§ AIM OF THE EXERCISE:
For every line in the material below that holds "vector", report the line.

--------------------------------

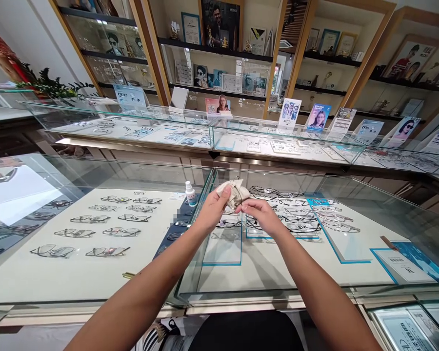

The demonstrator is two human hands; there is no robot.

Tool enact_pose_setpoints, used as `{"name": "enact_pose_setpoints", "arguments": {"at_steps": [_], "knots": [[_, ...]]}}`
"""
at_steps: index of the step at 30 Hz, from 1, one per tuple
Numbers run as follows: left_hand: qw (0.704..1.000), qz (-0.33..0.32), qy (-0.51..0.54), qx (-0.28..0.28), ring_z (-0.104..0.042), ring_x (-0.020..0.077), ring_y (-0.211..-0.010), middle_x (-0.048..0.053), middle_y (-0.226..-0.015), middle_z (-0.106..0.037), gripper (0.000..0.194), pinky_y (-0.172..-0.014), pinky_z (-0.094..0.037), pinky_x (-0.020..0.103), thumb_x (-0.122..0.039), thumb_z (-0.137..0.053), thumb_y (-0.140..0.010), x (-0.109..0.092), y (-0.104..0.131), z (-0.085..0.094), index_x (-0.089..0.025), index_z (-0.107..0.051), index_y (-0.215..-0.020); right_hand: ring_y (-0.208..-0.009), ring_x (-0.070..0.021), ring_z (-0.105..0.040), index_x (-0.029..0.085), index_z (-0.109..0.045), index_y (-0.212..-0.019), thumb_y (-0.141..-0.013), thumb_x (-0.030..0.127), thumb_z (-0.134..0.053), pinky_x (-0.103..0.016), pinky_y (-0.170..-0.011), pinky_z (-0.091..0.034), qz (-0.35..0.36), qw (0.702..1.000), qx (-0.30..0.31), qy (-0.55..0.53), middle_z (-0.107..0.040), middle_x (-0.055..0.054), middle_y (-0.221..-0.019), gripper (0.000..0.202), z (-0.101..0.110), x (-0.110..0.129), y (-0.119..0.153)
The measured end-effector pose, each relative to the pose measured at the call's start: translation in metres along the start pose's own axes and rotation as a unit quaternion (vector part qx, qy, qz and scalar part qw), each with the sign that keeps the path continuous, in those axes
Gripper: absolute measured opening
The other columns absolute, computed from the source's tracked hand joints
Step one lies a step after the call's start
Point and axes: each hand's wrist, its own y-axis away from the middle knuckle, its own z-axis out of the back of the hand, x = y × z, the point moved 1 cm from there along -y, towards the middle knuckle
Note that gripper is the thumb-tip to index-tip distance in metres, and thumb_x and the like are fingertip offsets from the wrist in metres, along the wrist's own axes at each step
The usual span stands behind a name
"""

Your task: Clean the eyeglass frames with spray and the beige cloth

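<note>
Above the glass counter, my left hand point(214, 207) is closed around a crumpled beige cloth point(234, 191), the thumb pressed on top of it. The fingers of my right hand point(260, 213) pinch a thin dark part of what looks like a pair of eyeglasses, close against the cloth's lower right side. Most of that pair is hidden by the cloth and fingers. A small white spray bottle point(190, 195) with a blue-marked label stands on the glass left of my hands.
Beneath the glass lie rows of eyeglasses point(122, 232) on the left and more frames point(300, 219) on the right. Across the aisle runs another glass display case point(139, 131) with upright advert cards point(318, 118). Wall shelves point(219, 48) rise behind it.
</note>
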Motion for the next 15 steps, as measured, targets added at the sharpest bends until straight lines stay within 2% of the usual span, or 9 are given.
{"name": "enact_pose_setpoints", "arguments": {"at_steps": [3,7,11,13,15], "knots": [[1.000,-0.002,0.029,-0.002,-0.066,0.0186,-0.087,0.005,-0.095,-0.075,0.052,-0.081,-0.051,0.028,-0.064,-0.076,-0.088,0.003,-0.004,0.002,-0.019,-0.074,-0.114,-0.095,-0.0239,-0.059,0.023,-0.084,-0.088,-0.092,0.048,-0.071,-0.037,-0.091,-0.044,0.029,0.999,-0.035,-0.024,-0.069,-0.006,-0.093,0.028,0.011,0.002,-0.002],[1.000,0.005,-0.023,0.002,-0.068,0.0213,-0.088,0.007,-0.094,-0.077,0.054,-0.083,-0.054,0.030,-0.067,-0.073,-0.089,0.001,-0.004,0.003,-0.018,-0.076,-0.111,-0.095,-0.0229,-0.054,0.024,-0.084,-0.087,-0.090,0.042,-0.070,-0.035,-0.085,-0.042,0.055,0.990,-0.113,-0.059,-0.062,-0.006,-0.099,0.023,0.025,0.004,-0.002],[0.991,0.016,-0.088,0.102,-0.065,0.0225,-0.082,0.007,-0.088,-0.076,0.054,-0.076,-0.052,0.030,-0.069,-0.072,-0.088,-0.007,0.004,-0.005,-0.018,-0.079,-0.101,-0.100,-0.0234,-0.054,0.024,-0.082,-0.085,-0.088,0.042,-0.071,-0.035,-0.083,-0.042,0.057,0.984,-0.152,-0.076,-0.061,-0.007,-0.105,0.022,0.029,0.008,-0.002],[0.982,0.018,-0.107,0.154,-0.064,0.0228,-0.081,0.007,-0.087,-0.075,0.053,-0.076,-0.052,0.031,-0.069,-0.072,-0.088,-0.011,0.008,-0.010,-0.018,-0.080,-0.099,-0.109,-0.0252,-0.056,0.024,-0.082,-0.084,-0.087,0.042,-0.072,-0.035,-0.086,-0.043,0.048,0.983,-0.149,-0.094,-0.062,-0.008,-0.108,0.021,0.028,0.010,-0.002],[0.976,0.021,-0.121,0.181,-0.064,0.0231,-0.081,0.007,-0.089,-0.075,0.055,-0.076,-0.051,0.032,-0.070,-0.070,-0.089,-0.014,0.009,-0.012,-0.018,-0.080,-0.103,-0.117,-0.0271,-0.056,0.024,-0.083,-0.083,-0.085,0.042,-0.073,-0.035,-0.089,-0.044,0.034,0.982,-0.140,-0.118,-0.064,-0.008,-0.110,0.021,0.026,0.011,-0.002]]}}
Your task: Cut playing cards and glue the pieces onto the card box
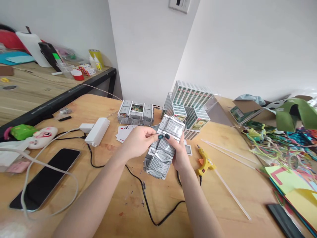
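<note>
A long block built from grey-patterned playing cards (161,161) is held tilted above the table between both hands. My right hand (181,152) wraps around its right side, with the thumb lying across the top. Fingertips of my left hand (138,140) pinch at its upper left edge; whatever small piece they grip there is hidden. Behind my left hand lie loose playing cards (125,133), faces up. A similar card-built block (135,114) with an opening in its top stands farther back. Beside it rises a stack of green-and-white card boxes (192,96).
A yellow glue gun (205,162) lies right of my hands, near clear glue sticks (232,195). Its black cable (146,198) loops in front. At left are a phone (47,178), a white power adapter (97,131) and cords. Colourful scraps (279,145) cover the right side.
</note>
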The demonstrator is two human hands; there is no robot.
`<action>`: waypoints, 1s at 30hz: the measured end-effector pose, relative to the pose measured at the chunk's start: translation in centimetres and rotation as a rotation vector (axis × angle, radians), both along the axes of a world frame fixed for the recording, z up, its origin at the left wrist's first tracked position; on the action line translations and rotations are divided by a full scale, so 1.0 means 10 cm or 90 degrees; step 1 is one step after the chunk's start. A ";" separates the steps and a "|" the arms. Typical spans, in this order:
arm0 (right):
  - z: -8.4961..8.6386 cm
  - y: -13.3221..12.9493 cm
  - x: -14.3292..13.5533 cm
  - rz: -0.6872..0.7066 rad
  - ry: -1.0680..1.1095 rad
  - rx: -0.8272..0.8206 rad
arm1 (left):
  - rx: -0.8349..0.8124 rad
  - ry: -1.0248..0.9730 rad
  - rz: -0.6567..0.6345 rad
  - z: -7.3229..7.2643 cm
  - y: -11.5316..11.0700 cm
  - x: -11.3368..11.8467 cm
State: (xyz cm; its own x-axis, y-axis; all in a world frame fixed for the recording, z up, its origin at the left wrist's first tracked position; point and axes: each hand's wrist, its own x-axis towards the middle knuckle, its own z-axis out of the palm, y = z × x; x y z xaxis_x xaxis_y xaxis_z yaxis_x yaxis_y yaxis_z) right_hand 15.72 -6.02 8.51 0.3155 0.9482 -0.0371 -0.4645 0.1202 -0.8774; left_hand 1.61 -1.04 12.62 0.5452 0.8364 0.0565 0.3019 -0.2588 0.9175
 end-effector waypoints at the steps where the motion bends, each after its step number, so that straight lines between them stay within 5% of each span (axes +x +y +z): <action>1: 0.01 -0.01 -0.01 0.025 0.007 -0.004 | 0.005 -0.003 0.018 0.00 0.00 0.01; 7: -0.04 0.03 -0.02 0.033 0.034 -0.025 | -0.007 -0.029 0.038 -0.02 -0.01 0.05; 12: -0.18 0.10 0.01 -0.046 0.044 -0.015 | -0.074 -0.011 -0.051 -0.04 -0.02 0.01; 30: -0.26 0.13 0.05 -0.004 0.093 -0.044 | -0.127 0.103 -0.202 0.02 -0.03 -0.12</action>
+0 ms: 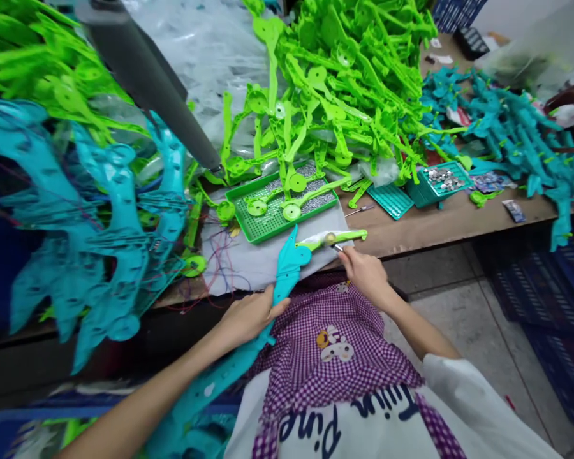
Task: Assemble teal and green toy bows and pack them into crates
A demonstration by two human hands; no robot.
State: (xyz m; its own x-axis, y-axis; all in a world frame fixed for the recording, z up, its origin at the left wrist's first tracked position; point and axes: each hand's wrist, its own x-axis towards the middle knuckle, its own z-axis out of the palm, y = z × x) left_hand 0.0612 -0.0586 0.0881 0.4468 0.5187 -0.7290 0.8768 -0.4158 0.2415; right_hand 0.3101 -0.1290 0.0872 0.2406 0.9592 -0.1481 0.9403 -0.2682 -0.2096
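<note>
A long turquoise plastic part (287, 271) lies across the near edge of the workbench, its tip pointing away from me. My left hand (253, 313) is wrapped round its middle. At the bench edge, my right hand (366, 273) pinches a thin metal-coloured item (337, 247), whose far end meets a round yellowish spot on a green arm-shaped part (351, 236). That green part reaches left to the top of the turquoise part. Just beyond both parts, a green perforated tray (252, 234) holds small silvery pieces, with several green parts lying over it.
Green parts (344, 83) are heaped at the back. Turquoise parts (119, 223) stand at left, with more (511, 127) at right. A dark grey tool (157, 76) hangs at upper left. A teal box (423, 191) holds round metal pieces. Blue crates (536, 287) stand at lower right.
</note>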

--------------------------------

§ RESULT FOR THIS EXERCISE:
The measured end-effector pose, each relative to the pose measured at the call's start: translation in metres along the start pose's own axes and rotation as a unit quaternion (vector part qx, qy, qz and scalar part qw), each with the sign that keeps the path continuous, in those axes
`<action>`: waypoints, 1s at 30hz: the measured end-effector pose, relative to the pose measured at the chunk's start: translation in centimetres and rotation as a rotation vector (axis × angle, radians), both along the axes of a world frame fixed for the recording, z up, its origin at the left wrist's first tracked position; on the action line translations and rotations are divided by a full scale, so 1.0 means 10 cm or 90 degrees; step 1 is one step after the chunk's start. A ";" separates the steps and a "|" the arms. Typical spans, in this order:

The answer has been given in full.